Datei bibl.h mit der Template-Definition:

1: template <typename T>
2: class CAny
3: {
4:    T data;
5: public:
6:    CAny (T val): data(val)
7:    {}
8:    T GetData()
9:    {
10:      return data;
11:   }
12: };

Datei bibl.cpp mit den Template-Instanzen:

1: #include <string>
2: #include "bibl.h"
3:
4: template class CAny<int>;           // Tpl mit int
5: template class CAny<std::string>;   // Tpl mit string

Die Applikation:

1: #include "bibl.h"
2: using namespace std::string_literals;
3:
4: extern template class CAny<int>; // Externe Instanzen
5: extern template class CAny<std::string>; // des Klassen-Tpls
6:
7: int main()
8: {
9:    // Die folgenden Anweisung legen keine neue
10:   // Instanz des Klassentemplates mehr an
11:   CAny<int> ival(11);
12:   CAny<std::string> sval("hurra!"s);
13:   ...
14: }

In der Datei bibl.h wird das Klassentemplate zunächst wie gewohnt deklariert.

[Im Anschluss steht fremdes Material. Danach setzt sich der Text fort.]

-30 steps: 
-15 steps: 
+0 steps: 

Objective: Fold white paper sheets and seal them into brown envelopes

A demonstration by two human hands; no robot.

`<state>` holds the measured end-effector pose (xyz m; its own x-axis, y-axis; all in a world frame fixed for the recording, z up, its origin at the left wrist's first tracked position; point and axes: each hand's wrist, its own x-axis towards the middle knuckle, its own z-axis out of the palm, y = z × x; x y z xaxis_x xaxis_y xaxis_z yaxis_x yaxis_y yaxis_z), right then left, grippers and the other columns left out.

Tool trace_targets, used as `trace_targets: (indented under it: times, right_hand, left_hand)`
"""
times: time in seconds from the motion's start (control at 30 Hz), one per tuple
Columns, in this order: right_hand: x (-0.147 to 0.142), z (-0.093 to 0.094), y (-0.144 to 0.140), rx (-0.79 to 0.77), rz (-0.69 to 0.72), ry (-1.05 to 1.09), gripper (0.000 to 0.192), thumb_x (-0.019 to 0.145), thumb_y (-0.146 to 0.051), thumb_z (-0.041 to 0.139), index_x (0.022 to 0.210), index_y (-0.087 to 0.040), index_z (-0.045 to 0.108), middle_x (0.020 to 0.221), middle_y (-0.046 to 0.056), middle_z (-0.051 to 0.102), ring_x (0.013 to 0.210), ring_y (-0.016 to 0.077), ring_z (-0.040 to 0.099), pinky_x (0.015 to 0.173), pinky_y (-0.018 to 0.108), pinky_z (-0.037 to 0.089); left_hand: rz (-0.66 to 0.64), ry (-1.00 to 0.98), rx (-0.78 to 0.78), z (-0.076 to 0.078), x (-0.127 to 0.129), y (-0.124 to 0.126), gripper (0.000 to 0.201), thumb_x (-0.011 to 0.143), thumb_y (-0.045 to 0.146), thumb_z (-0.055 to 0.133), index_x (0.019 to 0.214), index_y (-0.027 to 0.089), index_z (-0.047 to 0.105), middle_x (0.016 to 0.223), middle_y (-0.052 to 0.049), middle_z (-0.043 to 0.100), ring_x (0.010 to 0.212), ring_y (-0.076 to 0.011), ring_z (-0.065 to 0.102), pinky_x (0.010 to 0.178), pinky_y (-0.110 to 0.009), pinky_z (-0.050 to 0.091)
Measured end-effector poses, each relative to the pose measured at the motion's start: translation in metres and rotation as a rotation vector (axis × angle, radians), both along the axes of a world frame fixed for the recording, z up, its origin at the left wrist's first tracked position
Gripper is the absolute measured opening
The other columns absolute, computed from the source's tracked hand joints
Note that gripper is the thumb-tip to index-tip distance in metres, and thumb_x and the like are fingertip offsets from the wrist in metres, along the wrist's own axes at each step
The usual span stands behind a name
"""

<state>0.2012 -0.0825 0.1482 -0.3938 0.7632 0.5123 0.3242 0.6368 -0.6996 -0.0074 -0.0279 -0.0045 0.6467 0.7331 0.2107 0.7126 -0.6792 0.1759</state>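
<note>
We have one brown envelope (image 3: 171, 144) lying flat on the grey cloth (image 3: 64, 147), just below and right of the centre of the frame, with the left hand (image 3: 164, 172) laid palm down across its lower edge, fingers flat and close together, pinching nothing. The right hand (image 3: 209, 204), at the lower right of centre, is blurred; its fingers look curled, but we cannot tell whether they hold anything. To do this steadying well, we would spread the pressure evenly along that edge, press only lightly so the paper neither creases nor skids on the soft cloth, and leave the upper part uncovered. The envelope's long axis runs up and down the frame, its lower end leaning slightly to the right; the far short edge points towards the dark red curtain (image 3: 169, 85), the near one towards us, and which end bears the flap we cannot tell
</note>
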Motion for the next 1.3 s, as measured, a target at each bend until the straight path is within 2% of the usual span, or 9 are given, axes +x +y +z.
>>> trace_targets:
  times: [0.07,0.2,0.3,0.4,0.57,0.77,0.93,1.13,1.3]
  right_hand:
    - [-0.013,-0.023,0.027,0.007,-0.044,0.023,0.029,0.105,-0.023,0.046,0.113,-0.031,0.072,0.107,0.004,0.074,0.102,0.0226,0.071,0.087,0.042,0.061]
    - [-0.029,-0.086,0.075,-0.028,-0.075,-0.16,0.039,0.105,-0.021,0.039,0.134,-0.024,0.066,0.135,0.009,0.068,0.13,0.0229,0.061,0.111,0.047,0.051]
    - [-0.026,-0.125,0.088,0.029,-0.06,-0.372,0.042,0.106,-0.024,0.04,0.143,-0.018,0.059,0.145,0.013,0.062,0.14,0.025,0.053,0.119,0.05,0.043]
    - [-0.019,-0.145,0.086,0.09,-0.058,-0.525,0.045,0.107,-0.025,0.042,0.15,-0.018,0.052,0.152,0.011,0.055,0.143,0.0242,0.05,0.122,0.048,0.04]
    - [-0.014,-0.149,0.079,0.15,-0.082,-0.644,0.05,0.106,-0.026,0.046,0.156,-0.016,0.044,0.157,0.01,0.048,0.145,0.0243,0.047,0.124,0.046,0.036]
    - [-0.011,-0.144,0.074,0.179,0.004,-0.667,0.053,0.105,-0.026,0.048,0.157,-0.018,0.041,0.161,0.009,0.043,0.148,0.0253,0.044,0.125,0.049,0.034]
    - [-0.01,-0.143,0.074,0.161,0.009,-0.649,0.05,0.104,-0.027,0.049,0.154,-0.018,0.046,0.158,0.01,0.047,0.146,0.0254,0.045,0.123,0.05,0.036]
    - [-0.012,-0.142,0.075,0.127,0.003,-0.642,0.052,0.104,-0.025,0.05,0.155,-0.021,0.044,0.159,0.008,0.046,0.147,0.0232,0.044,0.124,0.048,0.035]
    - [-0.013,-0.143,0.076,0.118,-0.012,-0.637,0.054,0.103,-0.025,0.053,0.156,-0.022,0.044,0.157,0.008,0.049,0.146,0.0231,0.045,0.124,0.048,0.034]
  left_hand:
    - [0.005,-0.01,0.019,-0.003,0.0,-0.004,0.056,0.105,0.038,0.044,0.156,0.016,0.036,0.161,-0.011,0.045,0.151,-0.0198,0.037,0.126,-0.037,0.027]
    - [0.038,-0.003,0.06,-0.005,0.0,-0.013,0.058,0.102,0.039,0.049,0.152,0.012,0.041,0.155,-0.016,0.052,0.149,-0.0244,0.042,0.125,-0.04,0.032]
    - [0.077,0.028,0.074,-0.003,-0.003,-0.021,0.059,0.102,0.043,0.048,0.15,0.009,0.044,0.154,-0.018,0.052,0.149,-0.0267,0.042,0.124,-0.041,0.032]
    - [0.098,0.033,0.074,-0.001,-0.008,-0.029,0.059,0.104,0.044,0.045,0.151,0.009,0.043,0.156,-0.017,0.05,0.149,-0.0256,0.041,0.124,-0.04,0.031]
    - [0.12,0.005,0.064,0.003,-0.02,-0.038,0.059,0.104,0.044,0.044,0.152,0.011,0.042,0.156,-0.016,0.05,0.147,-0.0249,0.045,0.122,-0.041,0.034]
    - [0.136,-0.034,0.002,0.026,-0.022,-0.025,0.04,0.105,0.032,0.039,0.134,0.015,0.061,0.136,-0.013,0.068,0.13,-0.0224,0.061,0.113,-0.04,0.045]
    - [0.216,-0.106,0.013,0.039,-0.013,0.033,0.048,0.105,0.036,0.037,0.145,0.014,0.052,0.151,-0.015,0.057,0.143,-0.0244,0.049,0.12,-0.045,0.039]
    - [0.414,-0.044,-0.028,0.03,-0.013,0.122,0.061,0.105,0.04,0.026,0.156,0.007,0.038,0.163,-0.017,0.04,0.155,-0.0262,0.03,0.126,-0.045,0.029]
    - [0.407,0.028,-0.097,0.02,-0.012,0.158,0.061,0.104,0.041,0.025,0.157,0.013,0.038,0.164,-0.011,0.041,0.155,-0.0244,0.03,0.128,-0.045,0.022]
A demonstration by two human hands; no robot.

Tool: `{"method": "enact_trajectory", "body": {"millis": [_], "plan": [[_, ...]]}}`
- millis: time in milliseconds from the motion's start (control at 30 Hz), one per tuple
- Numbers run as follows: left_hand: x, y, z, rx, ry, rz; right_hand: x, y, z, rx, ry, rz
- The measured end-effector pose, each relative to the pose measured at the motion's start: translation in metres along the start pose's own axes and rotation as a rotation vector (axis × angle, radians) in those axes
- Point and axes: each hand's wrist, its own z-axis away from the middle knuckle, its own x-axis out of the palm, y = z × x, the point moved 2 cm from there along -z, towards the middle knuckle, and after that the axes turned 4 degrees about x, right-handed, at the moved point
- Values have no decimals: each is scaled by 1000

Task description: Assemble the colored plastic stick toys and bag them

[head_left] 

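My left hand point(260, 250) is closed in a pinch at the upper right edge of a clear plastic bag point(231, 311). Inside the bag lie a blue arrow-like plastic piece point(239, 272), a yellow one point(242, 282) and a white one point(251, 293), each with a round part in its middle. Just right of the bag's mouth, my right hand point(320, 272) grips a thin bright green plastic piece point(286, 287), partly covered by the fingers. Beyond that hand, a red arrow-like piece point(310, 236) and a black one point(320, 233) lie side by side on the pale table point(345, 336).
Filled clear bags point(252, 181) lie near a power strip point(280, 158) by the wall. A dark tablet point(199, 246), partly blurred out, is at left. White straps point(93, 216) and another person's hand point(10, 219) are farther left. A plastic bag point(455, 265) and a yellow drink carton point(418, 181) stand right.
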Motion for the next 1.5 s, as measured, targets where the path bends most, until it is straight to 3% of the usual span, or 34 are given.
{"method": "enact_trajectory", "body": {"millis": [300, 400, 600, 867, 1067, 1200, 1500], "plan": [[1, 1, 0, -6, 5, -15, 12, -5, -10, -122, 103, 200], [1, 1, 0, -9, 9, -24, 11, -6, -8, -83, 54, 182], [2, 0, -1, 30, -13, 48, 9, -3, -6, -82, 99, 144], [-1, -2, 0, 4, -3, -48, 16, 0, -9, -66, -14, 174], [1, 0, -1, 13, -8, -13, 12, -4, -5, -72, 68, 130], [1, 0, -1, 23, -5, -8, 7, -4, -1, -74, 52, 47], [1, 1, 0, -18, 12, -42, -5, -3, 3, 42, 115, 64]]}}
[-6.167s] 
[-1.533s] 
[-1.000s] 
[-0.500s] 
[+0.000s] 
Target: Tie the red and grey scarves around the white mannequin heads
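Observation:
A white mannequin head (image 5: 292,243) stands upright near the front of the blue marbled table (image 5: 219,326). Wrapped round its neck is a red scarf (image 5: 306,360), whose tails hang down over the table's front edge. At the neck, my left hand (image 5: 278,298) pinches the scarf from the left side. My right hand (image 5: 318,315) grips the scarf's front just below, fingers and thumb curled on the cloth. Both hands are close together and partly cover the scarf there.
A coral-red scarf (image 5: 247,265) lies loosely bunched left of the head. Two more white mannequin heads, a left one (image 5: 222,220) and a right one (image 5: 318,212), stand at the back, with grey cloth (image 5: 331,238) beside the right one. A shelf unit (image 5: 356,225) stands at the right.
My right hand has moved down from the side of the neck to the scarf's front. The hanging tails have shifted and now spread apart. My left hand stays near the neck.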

Anschließend werden in der Datei bibl.cpp zwei Instanzen des Klassentemplates erzeugt, einmal für int-Daten und einmal für string-Daten. Diese Instanziierungen bewirken, dass alle Methoden des Klassentemplates für int- und string-Daten durch den Compiler erstellt werden, aber kein Speicher für die Eigenschaften reserviert wird. In der Anwendung wird dann mittels extern auf diese Instanzen verwiesen, was dazu führt, dass nun der Speicher für Eigenschaften reserviert wird. Ohne die Angabe von extern würde der Compiler erneut in der Anwendung den Code für die verwendeten Methoden des Klassentemplates erzeugen und erst beim Linken der Dateien würden dann diese "überzähligen" Methoden wieder entfernt.